Suo padre aveva un campo in cui coltivavano soprattutto patate e cetrioli per tutta la famiglia. A volte facevano il pane da soli, non con la farina (non ce n’era), ma con la miscela di alcuni cereali.
Paitzar, 46 anni
Nel Nagorno-Karabakh, Paitzar aveva polli e verdure nel loro piccolo campo. Era già stata sfollata durante la guerra del 2020.
"Dopo aver vissuto due guerre e due sfollamenti, mi sento molto stressata".
Questa volta Paitzar è partita il 25 settembre. È partita con il suocero, morto in auto per un attacco di cuore, il marito, la figlia, i due figli della figlia e il figlio. Sono rimasti in strada per due giorni con pochissimo. Solo quando è arrivata a Syunik, Paitzar ha ricevuto cibo e acqua.

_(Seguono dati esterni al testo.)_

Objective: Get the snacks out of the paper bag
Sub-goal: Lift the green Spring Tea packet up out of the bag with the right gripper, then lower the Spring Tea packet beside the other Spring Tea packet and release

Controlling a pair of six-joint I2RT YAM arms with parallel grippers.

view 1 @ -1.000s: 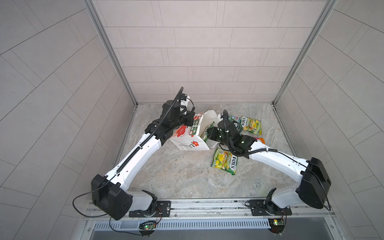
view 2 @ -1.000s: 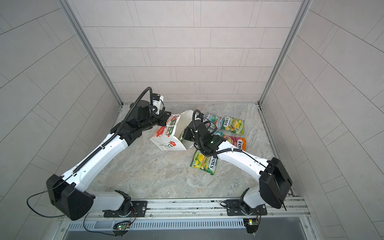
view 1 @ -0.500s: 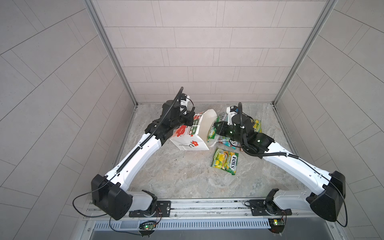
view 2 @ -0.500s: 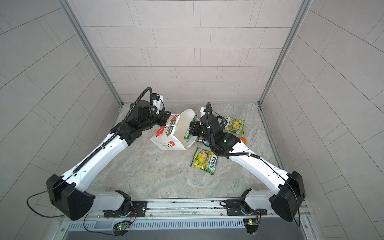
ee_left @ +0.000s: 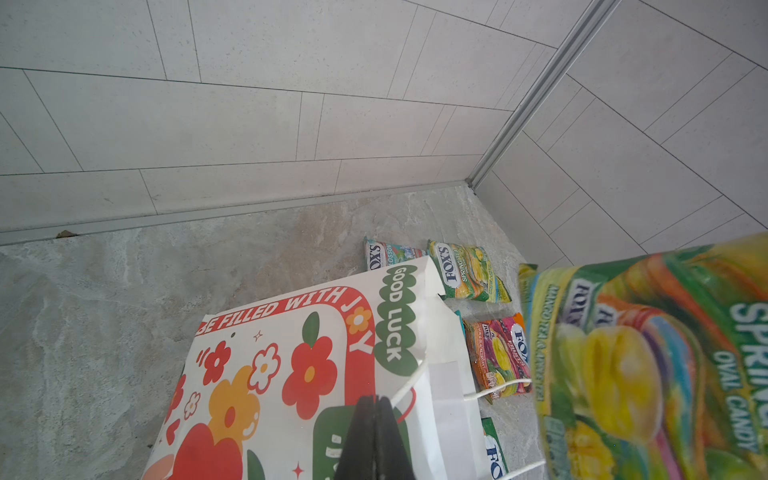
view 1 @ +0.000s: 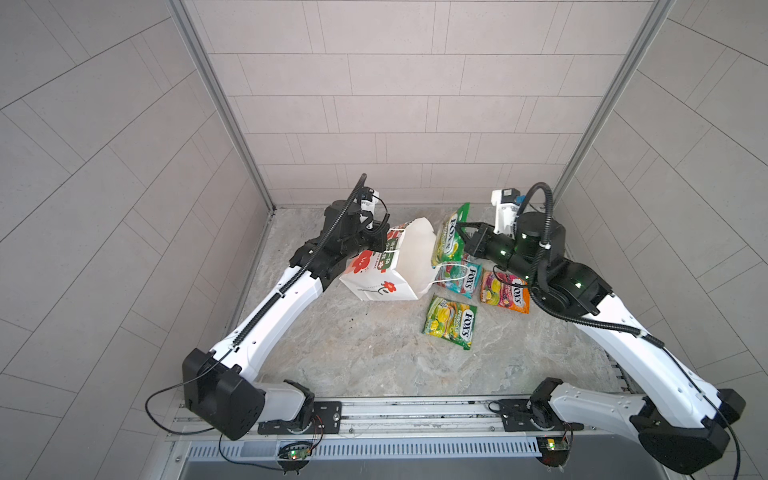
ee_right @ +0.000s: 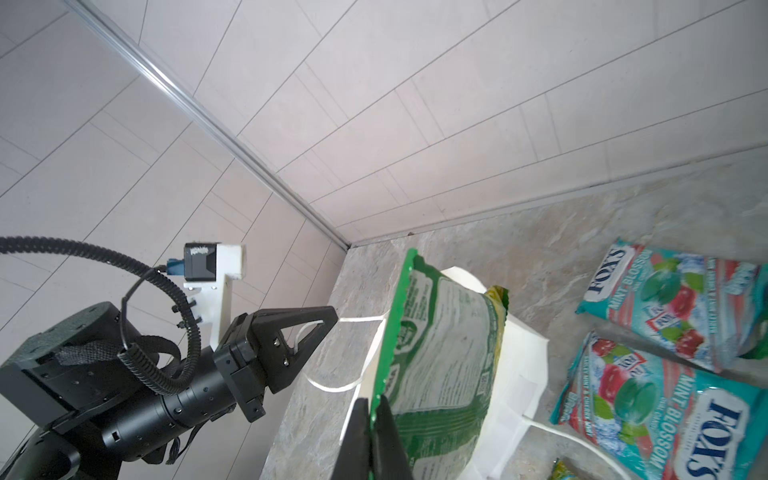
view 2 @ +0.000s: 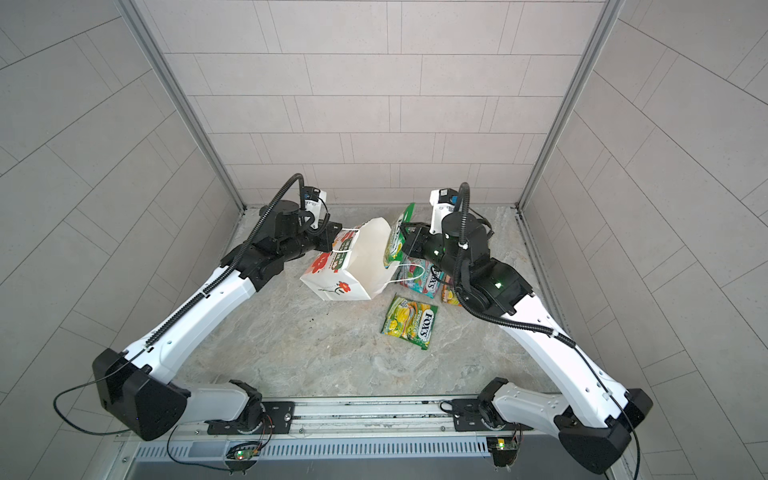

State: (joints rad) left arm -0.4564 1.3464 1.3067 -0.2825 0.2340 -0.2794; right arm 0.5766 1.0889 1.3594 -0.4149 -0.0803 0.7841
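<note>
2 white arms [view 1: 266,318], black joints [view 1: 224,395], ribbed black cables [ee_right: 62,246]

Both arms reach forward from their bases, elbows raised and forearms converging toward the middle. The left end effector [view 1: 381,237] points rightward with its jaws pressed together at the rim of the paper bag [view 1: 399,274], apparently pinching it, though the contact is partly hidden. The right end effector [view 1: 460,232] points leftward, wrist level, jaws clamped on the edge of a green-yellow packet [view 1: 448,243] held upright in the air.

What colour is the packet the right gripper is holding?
It is a green-and-yellow glossy candy packet, clearest in the left wrist view.
</note>
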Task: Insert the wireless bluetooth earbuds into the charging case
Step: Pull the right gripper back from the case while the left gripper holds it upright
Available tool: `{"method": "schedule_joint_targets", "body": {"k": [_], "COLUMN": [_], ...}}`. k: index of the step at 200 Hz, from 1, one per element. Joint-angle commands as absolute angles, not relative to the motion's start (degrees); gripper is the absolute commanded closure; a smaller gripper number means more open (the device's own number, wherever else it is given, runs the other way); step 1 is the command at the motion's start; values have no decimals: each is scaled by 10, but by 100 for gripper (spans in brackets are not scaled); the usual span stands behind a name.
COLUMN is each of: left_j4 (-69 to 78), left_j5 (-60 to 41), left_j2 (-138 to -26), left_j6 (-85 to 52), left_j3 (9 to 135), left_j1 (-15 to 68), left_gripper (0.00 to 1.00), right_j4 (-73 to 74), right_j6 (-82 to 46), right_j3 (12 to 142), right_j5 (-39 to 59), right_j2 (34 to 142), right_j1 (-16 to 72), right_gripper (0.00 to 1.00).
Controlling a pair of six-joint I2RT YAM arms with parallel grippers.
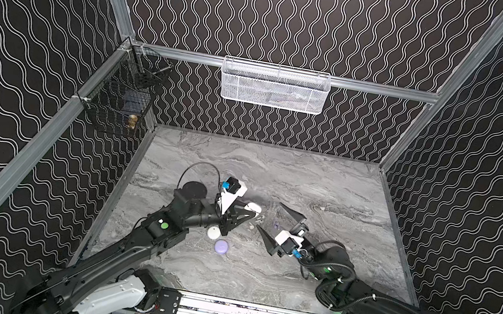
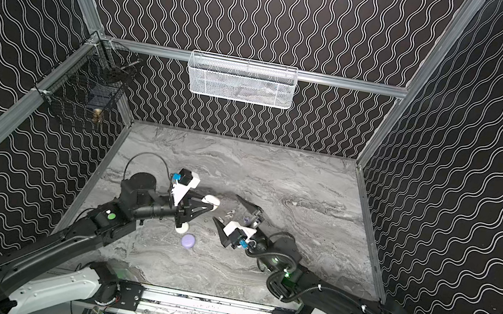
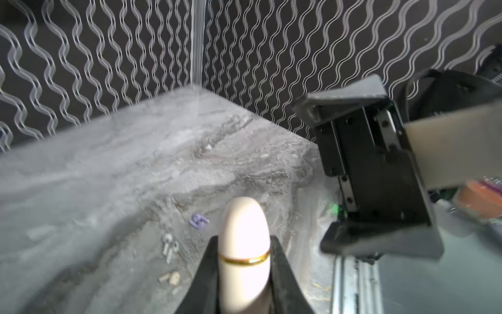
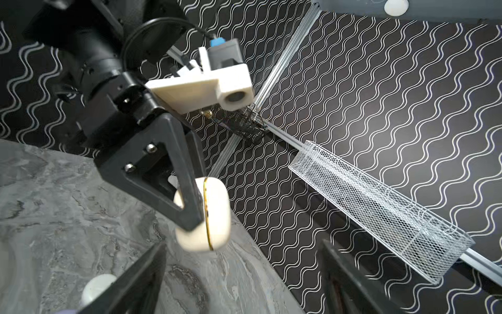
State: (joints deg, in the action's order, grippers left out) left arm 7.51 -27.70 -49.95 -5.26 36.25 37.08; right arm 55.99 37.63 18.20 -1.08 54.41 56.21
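Left wrist view: the cream charging case, closed along its gold band, is seen clamped edgewise between the two black fingers of the left gripper. The gripper is drawn tight upon the case, which is carried clear of the marble table. The task's earbuds are found lying loose on the table beyond the case: two white earbuds side by side, a lavender earbud near them, and cream earbuds just beside the white ones. None of them is gripped or touched. In both top views the right gripper is shown with its jaws spread wide and nothing between them, near the loose earbuds and facing the left gripper. Whether its tips reach the table cannot be told. A white round case and a lavender round case are seen resting close together on the table beside the left arm.
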Motion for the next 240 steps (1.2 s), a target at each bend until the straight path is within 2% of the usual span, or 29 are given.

Ora, in Armenia, la famiglia è ospitata da alcuni parenti. Paitzar ricorda i momenti in cui, durante il blocco, ha dovuto camminare per 30 chilometri per raggiungere l’ospedale. Paitzar dice che ora hanno bisogno soprattutto di alloggio, cibo e vestiti.
Novela, 66 anni
È la seconda volta che Novela, una donna di 66 anni del Nagorno-Karabakh, viene sfollata: prima nel 2020 e ora nel 2023. Quest’anno ha lasciato il Nagorno-Karabakh il 26 settembre ed è arrivata nella provincia di Syunik, in Armenia, tre giorni dopo. È fuggita con il figlio (che era un soldato durante la guerra del 2020 ed è stato ferito), la fidanzata del figlio e sua sorella.

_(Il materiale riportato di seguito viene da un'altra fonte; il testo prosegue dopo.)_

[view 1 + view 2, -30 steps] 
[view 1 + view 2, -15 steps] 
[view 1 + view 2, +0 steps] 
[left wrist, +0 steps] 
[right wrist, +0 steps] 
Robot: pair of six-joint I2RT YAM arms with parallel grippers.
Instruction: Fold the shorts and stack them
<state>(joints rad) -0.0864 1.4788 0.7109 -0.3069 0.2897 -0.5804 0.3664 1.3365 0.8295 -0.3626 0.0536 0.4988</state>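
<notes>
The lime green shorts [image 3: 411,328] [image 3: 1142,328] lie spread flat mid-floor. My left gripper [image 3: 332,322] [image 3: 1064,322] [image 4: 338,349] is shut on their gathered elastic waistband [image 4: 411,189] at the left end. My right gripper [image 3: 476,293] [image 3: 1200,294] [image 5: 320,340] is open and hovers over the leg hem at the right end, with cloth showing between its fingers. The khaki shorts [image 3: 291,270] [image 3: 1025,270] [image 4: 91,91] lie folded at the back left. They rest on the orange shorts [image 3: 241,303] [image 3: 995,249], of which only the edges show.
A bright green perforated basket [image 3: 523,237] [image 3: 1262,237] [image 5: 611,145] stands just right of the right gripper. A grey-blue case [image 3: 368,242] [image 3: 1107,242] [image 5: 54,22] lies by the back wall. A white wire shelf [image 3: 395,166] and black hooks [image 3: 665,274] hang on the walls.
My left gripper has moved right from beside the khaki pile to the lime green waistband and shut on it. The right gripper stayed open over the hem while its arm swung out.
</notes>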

La famiglia di Novela è partita con pochissimo: vestiti limitati e un po’ di cibo – quel poco che avevano dopo aver vissuto sotto un blocco per 9 mesi. Prima del blocco, Novela aveva subito un’operazione al cuore e doveva recarsi regolarmente in ospedale per i controlli, che fortunatamente non era lontano da casa. Poco prima dell’inizio del blocco, Novela ha comprato molte medicine perché ha notato che la disponibilità dei beni – tra cui le medicine – continuava a diminuire e aveva paura di rimanere senza.
Novela dice che ciò di cui hanno più bisogno ora sono l’alloggio e il cibo.
"Abbiamo bisogno di tutto. Mio nipote, che ha 4 anni, ha bisogno di pannolini. Abbiamo anche bisogno di denaro - le nostre risorse finanziarie sono molto scarse".
LA GUERRA CAUSA FAME
Il conflitto armato, la violenza e l’insicurezza erodono la sicurezza alimentare e la nutrizione in molteplici modi. Persone che erano già malnutrite a causa di mesi di blocco e dell’ostruzione degli aiuti umanitari, si trovano ora ad affrontare ulteriori privazioni dopo aver perso le loro case e i loro mezzi di sostentamento. Persone che, per mancanza di risorse finanziarie, non possono permettersi di soggiornare in una città costosa come Yerevan e che non possono soddisfare i loro bisogni più elementari.
Tutti loro hanno bisogno di un posto dove dormire e trascorrere le giornate, di accesso al mercato del lavoro, di assistenza in denaro e di sostegno psicosociale.
Noi di Azione contro la Fame stiamo offrendo ai rifugiati sostegno psicologico e voucher per acquistare cibo e altri beni di prima necessità. Operiamo nel Caucaso meridionale dal 1994 e abbiamo risposto a tutte le crisi della regione.